View Full Version : Chaplains, religious volunteers bring hope to inmates

08-14-2004, 07:05 PM
Chaplains, religious volunteers bring hope to inmates
Friday, August 13, 2004
By Caryn Meyers Fliegler
Staff Writer-Jackson Citizen Patriot

On a recent Monday evening, more than 25 prisoners gathered in the library of the Charles Egeler Correctional Facility, an intake center for the prison complex in Jackson County, to attend a Catholic prayer service.

Their eyes directed at green missalettes, they read responsively with Matt Shannon, a deacon for St. Mary Catholic Church in Jackson, and then spoke prayers of their own.

"I pray that our kids have better things in life ... that they don't grow up lonely and behind bars," one man said in a solemn voice.

A prisoner sitting in the back of the room stood up and walked to the podium.

"No one's perfect," the man, slim and with a strong voice, said. "We all make mistakes. This is our punishment. Every sin you commit, God will hold you accountable for it. So long as you have faith in him, you will be OK."

Most Jacksonians know that a sprawling prison complex lies to the north of I-94. But many residents rarely come into contact with the correctional facilities or prisoners.

Yet, Shannon, a volunteer, and a wealth of other people ensure that those who are incarcerated have access to religion and spiritual guidance.

That freedom to practice religion -- guaranteed by the Constitution -- gives many prisoners a connection to the outside world, and a way to move on from past crimes and mistakes.

For some, it also provides hope and rehabilitation.

"I think prison was an eye-opener for many of them," said Chaplain David Leach of the Southern Michigan Correctional Facility. "They realized that perhaps they need to make some changes in their life and chose a faith group to do that."

The Citizen Patriot was not given permission to interview prisoners for this story. Observing recent services within prison walls provided a glimpse of the impact religion can have on the incarcerated.
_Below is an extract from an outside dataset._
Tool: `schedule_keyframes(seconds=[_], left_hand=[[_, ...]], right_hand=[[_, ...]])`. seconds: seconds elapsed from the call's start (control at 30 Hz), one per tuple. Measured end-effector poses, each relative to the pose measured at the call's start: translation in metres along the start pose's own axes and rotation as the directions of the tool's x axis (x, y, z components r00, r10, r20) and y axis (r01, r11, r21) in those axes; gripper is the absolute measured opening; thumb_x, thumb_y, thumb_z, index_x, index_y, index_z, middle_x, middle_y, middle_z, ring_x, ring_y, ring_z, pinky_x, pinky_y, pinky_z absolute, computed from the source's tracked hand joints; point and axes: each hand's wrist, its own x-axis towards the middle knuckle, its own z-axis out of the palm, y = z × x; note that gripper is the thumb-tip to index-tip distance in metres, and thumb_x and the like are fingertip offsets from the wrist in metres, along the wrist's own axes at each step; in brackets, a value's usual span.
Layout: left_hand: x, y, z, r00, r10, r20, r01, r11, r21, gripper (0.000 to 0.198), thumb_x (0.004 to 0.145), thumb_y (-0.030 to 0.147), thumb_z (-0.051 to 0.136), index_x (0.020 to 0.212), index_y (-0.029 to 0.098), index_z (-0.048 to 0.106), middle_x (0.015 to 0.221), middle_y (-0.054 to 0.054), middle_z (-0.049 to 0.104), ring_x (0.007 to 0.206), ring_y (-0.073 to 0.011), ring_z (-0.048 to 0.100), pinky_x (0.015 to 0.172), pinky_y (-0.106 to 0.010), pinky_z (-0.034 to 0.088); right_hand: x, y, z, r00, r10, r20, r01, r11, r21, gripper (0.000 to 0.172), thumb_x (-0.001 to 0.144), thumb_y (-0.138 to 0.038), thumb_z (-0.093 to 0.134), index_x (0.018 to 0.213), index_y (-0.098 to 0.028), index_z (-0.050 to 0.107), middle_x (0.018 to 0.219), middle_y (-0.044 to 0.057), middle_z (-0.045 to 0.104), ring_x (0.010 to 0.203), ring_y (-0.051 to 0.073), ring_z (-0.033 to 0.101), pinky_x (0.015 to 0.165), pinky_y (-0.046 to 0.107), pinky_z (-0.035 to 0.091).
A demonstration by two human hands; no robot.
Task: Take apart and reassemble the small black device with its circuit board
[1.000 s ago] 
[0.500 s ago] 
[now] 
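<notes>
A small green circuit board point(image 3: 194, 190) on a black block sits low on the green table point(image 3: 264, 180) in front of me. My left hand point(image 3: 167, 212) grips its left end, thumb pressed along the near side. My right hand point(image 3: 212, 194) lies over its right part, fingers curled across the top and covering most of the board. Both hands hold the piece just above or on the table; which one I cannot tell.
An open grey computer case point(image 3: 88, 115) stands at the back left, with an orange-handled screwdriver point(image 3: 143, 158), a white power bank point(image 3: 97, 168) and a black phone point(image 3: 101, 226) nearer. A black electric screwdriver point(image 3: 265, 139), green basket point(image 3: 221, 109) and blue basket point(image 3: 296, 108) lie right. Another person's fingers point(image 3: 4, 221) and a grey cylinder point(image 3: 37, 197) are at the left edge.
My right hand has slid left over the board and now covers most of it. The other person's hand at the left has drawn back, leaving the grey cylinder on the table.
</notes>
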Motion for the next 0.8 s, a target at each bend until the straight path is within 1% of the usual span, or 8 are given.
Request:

At the beginning of Shannon's service at the Egeler facility, many men walked into the room with clenched jaws and eyes looking downward. By the end, many seemed to connect with Shannon and his service.

Some even laughed at one point, their eyes brightening if only momentarily.

Religion could be a help to these men when they re-enter society, religious volunteers said.

"If (they) become active in religious programming, it becomes easier to make that a part of the religious community when (they) leave," said Dave Burnett, special activities coordinator for the correctional facilities administration.

Approximately 5 percent of prisoners in Jackson County facilities attend religious services or take other steps in order to observe a religious tradition, according to Burnett.

They have access to a range of religious services and supplies, including Bibles, rosaries, meditation beads and copies of the Quran.

There are limitations, though. For example, prisoners must use special short rosaries since longer ones are prohibited by the Department of Corrections.

There are not always enough Bibles to go around. Requested materials, such as a reading that Shannon recently used during a service, must be cleared through the Department of Corrections.

"Some of the things are dependent on what security level they're housed at," Leach said.

Religious groups at Jackson facilities include Catholics, Baptists, Methodists, Pentecostals, Muslims, American Indians, Seventh Day Adventists, Moorish Science Temple adherents and others.

At each of the five Department of Corrections facilities in Jackson County, an appointed institutional chaplain -- a state-paid employee -- oversees religious activities.

Considered a "religious program coordinator," the chaplain may run some services but doles out much of that responsibility to volunteers who come from different faith backgrounds.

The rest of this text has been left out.